• Magazine of the International Sociological Association
  • Available in multiple languages
5.1
3 issues a year in multiple languages

Global Dialogue is available in multiple languages!
Select the language to download the issue.

Changing Patterns of Work in France

Fablabs and Hackerspaces: A New Culture in the Making

A typical hackerspace. Photo by Michel Lallement.

February 22, 2015

New forms of sharing, as well as new ways of collaborative production and consumption, are raising questions for the current economy. Fablabs and hackerspaces have a particular place in this context where commons-inspired wealth is based on access and use rather than property. These collective manufacturing spaces, which appeared in the mid-2000s, are introducing a new work ethic: a maker culture. Dispersed all over the world, these spaces have different names: fablabs (fabrication laboratories), hackerspaces, makerspaces, living labs, tech shops, among others. They are an invitation to rediscover the pleasure of throwing different objects together, of coding software programs, or simply imagining new styles of clothing and cooking. Across the globe, major metropolises are welcoming these new spaces that simultaneously promote new ways of manufacturing, collaboration, consumption and learning.

A 3D printer is often the center of attention at these sites, as it allows for the production of any object, using plans found on the Internet. Although results are still modest, progress is astounding. Most of these spaces also have professional equipment such as numerical control machines: cutters, laser cutters, silkscreen printers. Only a few years ago, months of training were necessary to successfully operate one of these machine tools to manufacture prototypes. Today, training to use them correctly takes only a few hours. Moreover, prices of machines and design software have dropped significantly. Thus, just as personal computers allow us to navigate the tech world, Personal Fabricators can allow anyone to engage the physical world.

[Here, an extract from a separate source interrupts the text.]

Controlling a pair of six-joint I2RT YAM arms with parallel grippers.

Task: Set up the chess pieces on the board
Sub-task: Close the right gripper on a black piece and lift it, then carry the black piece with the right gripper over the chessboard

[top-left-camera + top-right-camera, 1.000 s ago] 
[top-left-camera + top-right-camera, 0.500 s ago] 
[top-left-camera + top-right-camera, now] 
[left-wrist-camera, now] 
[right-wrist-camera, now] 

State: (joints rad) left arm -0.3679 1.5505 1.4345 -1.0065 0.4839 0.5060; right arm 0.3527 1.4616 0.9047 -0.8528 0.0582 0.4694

However, even if they share common values, fabrication laboratories in Barcelona, Berlin, San Francisco, Paris or Beijing are not all alike. Fablabs were founded at MIT (Massachusetts) in the early 2000s and have formed a worldwide network. Hackerspaces have a different story. Their origins lie in California during the early 1970s with the Homebrew Computer Club, an incubator where hobbyists gathered to explore and invent information technology. Some shared their findings for free while others, including Steve Jobs and Bill Gates, took a more traditional capitalist route. Steeped in hacker spirit, hackerspaces are no different from fablabs from an organizational perspective. Even if coding practices are more advanced at these sites, hackerspaces are similarly equipped with materials for individuals to manufacture, invent, fiddle with different objects and make something. Moreover, just as with fablabs, public access is an important criterion, as well as the will to make these spaces not only sites of innovation and manufacturing but also places for collective learning and sharing knowledge.

Fabrication laboratories are partially anchored in the territories where they are located. They operate in networks that sketch the contours of new productive ecosystems. Some observers consider them the beginning of a new industrial revolution or the avant-garde of a civilized exit from capitalism. But one need not go that far to realize that these new worlds should be taken seriously. These spaces are laden with multiple innovations on technical, political and organizational levels. Though they may be located at the margins of the dominant economy, their growing success is indicative of socio-cultural shifts in the ways people work, design, produce, make decisions and take action.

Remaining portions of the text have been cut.